Scientific classification
- Kingdom: Plantae
- Clade: Tracheophytes
- Clade: Angiosperms
- Clade: Eudicots
- Order: Santalales
- Family: Loranthaceae
- Genus: †Trilepidea Tiegh.
- Species: †T. adamsii
- Binomial name: †Trilepidea adamsii (Cheeseman) Tiegh.
- Synonyms: †Elytranthe adamsii (Cheeseman) Engl.; †Elytranthe ralphii (Tiegh.) Engl.; †Loranthus adamsii Cheeseman; †Loranthus ralphii Tiegh.; †Trilepidea ralphii (Tiegh.) Tiegh.;

= Trilepidea =

- Genus: Trilepidea
- Species: adamsii
- Authority: (Cheeseman) Tiegh.
- Conservation status: EX
- Synonyms: Elytranthe adamsii (Cheeseman) Engl., Elytranthe ralphii (Tiegh.) Engl., Loranthus adamsii Cheeseman, Loranthus ralphii Tiegh., Trilepidea ralphii (Tiegh.) Tiegh.
- Parent authority: Tiegh.

Extinct genus of flowering plants

Trilepidea is an extinct monotypic genus of flowering plants belonging to the family Loranthaceae. Its native range was New Zealand.
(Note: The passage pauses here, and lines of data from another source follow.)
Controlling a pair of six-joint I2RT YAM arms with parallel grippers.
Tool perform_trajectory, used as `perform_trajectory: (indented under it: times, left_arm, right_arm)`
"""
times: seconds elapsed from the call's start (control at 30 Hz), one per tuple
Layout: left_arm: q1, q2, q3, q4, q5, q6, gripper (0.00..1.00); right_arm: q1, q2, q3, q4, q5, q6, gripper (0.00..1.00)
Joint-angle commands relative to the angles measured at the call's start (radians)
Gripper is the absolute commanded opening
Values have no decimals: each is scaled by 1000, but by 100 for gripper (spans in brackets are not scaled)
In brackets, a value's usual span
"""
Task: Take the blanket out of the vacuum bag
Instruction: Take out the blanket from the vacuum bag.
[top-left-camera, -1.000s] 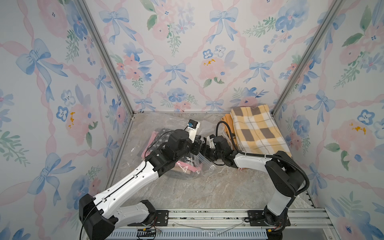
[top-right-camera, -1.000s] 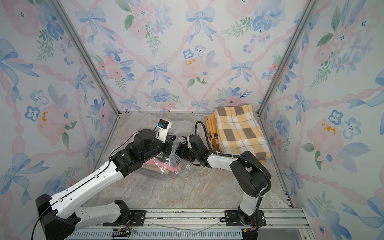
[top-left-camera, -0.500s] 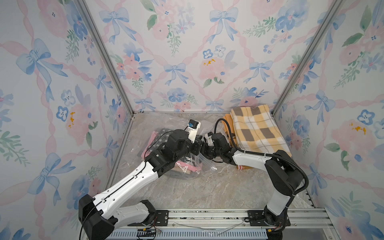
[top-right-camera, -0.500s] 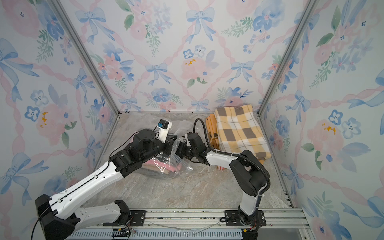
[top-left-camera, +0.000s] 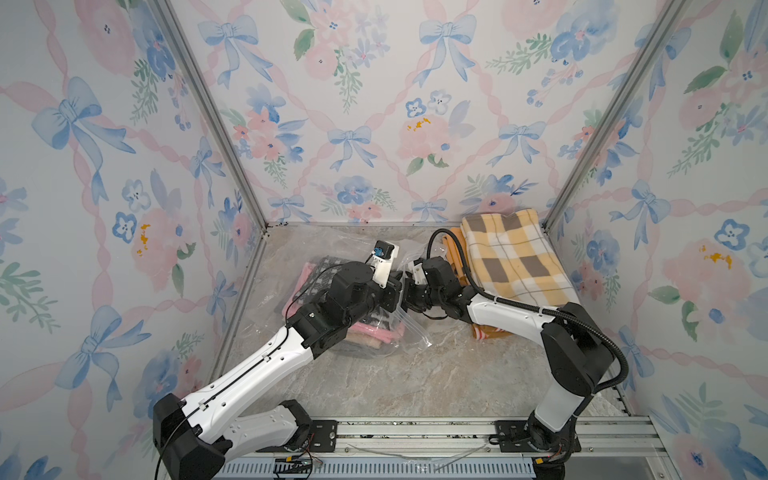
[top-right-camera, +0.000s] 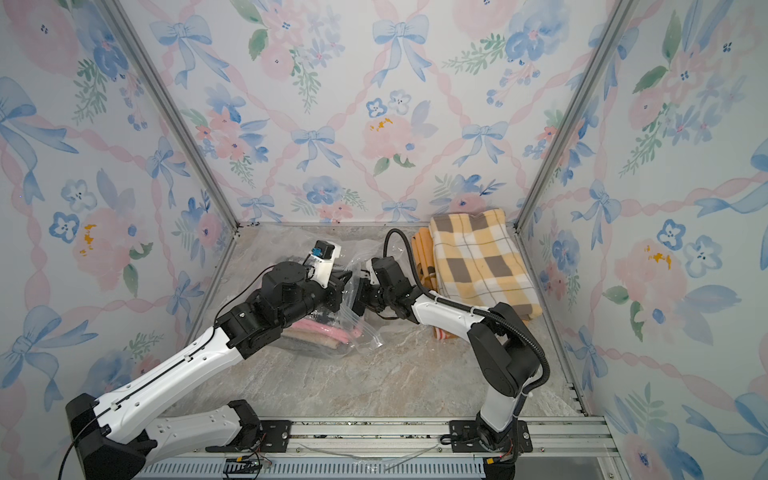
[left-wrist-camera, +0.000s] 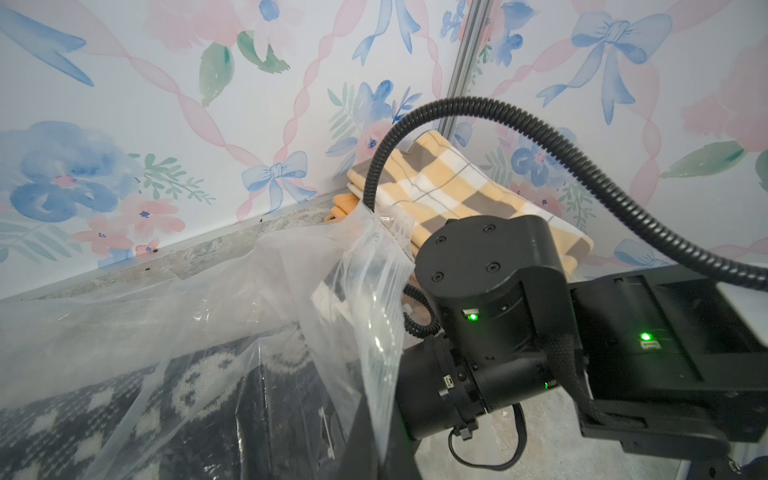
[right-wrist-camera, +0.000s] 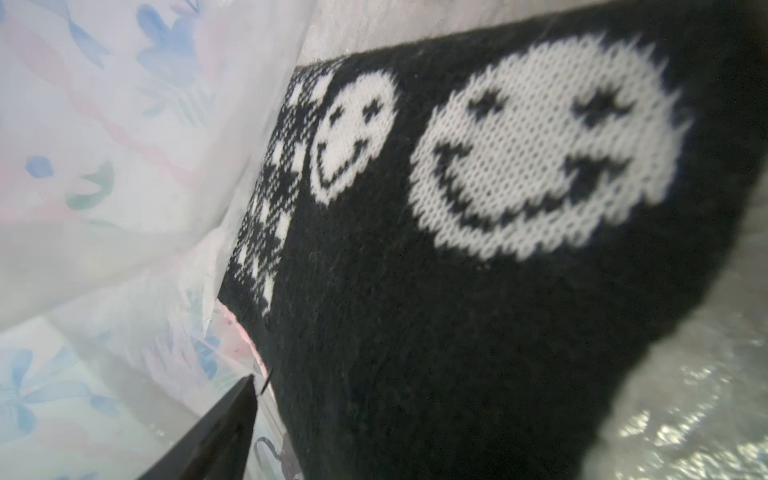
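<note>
The vacuum bag (top-left-camera: 415, 334) (top-right-camera: 368, 338) lies crinkled at the table's centre left, its mouth towards the right arm. A folded black blanket with white smiley faces (right-wrist-camera: 457, 291) (left-wrist-camera: 187, 395) sits on top inside it. My left gripper (top-left-camera: 398, 291) (left-wrist-camera: 382, 457) is shut on the bag's upper plastic edge and holds the mouth up. My right gripper (top-left-camera: 406, 293) (top-right-camera: 356, 299) reaches into that mouth. The blanket fills the space between its jaws. One finger (right-wrist-camera: 224, 424) presses against the blanket's edge; the other is hidden behind the fabric.
Pink and cream folded cloths (top-left-camera: 376, 330) lie under the black one in the bag. A yellow plaid blanket (top-left-camera: 511, 257) on an orange one (top-left-camera: 453, 249) is stacked at the back right. Flowered walls close three sides. A metal rail (top-left-camera: 415, 432) runs along the front.
My right gripper has pushed a little further left into the bag's mouth, and its jaws have narrowed onto the black blanket. The left arm has stayed put.
</note>
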Motion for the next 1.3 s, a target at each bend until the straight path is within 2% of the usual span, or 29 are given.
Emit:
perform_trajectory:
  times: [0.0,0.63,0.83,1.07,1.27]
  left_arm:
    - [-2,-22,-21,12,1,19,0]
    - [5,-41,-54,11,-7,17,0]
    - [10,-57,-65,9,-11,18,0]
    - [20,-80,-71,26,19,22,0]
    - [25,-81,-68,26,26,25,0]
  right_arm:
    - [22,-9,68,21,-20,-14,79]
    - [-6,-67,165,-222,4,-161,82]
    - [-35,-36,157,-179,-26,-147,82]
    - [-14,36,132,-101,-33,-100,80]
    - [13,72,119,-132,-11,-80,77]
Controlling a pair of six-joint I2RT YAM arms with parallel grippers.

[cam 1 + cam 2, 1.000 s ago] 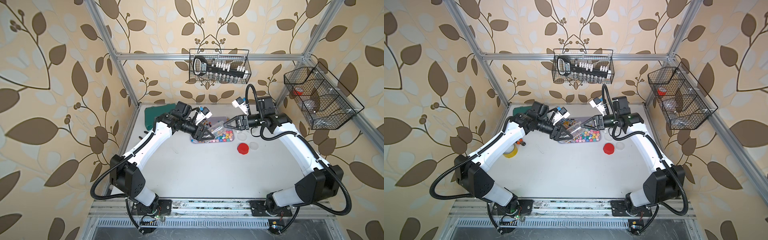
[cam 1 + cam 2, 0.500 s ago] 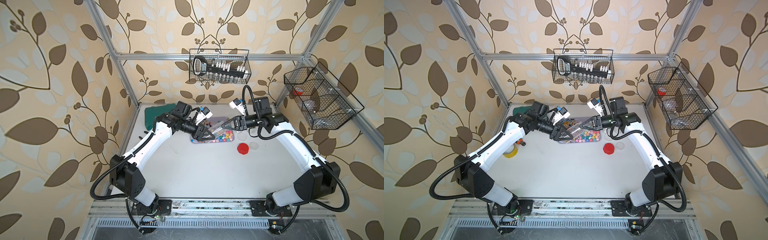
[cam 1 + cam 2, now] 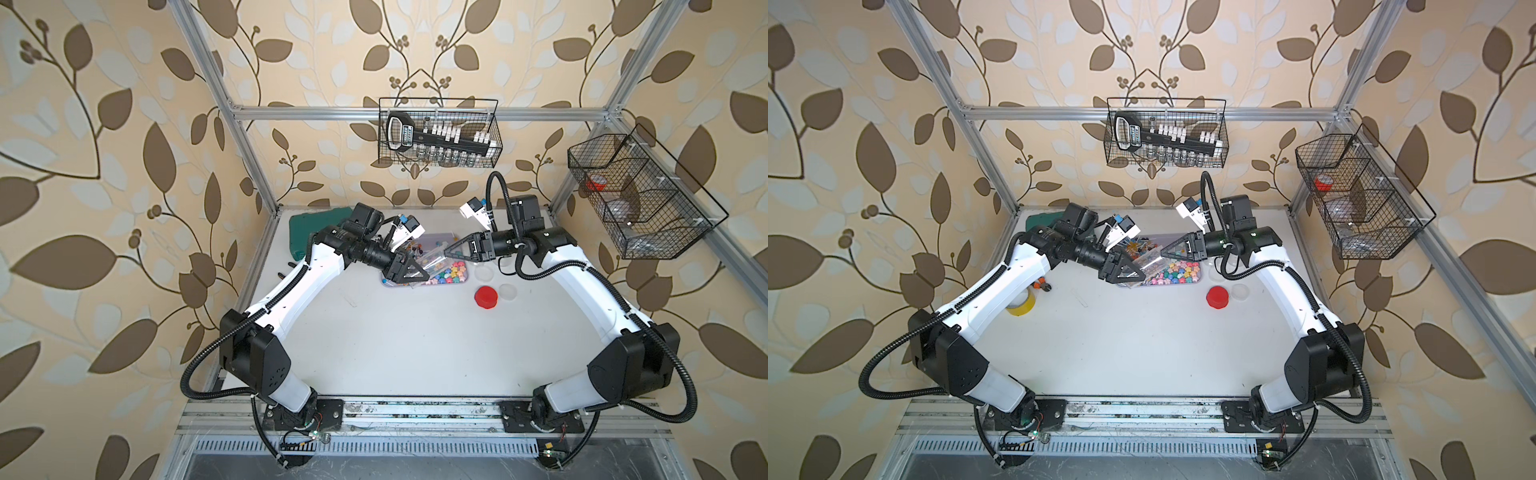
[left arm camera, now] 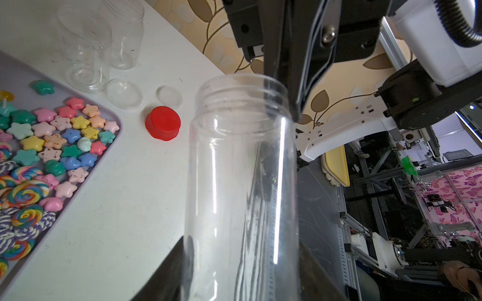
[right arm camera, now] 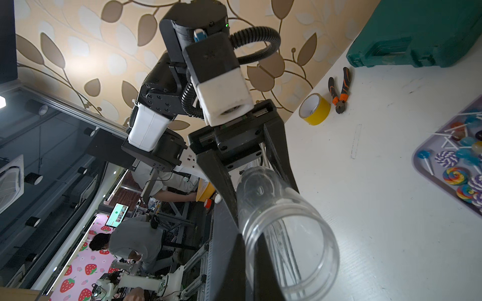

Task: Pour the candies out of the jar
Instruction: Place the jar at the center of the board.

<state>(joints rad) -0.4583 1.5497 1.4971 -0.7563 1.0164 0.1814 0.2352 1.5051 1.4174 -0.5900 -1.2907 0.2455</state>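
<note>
The jar (image 3: 432, 254) (image 3: 1151, 261) is clear plastic, empty and lidless. It lies tilted above the lilac tray (image 4: 15, 75). My left gripper (image 3: 409, 272) (image 4: 241, 245) is shut on its base end. My right gripper (image 3: 450, 250) (image 5: 250, 245) is shut on the rim of the jar's mouth (image 4: 242, 86) (image 5: 289, 255), one finger inside and one outside. The candies (image 3: 444, 276) (image 3: 1177, 272) (image 4: 52, 148) (image 5: 459, 169) lie spread on the tray: pastel stars, swirled lollipops and round ones on white sticks.
A red lid (image 3: 486, 298) and two clear lids (image 3: 508, 291) lie right of the tray. Two empty clear jars (image 4: 83, 52) stand behind them. Yellow tape (image 3: 1021, 303), pliers (image 5: 339, 91) and a green case (image 3: 316, 226) sit at the left. Wire baskets (image 3: 440, 137) hang on the walls.
My right gripper has moved left to the jar's mouth and closed on its rim. The left arm and the jar have stayed put.
</note>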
The only species was Trilepidea adamsii, or Adams mistletoe. It was first described in 1880 as Loranthus adamsii and has ever only been collected from a few locations in the North Island. It has been argued that the extinction of this species, vulnerable due to restricted distribution, was caused by interaction of a number of factors, including; habitat loss, overcollection and the introduction the brushtail possum from Australia.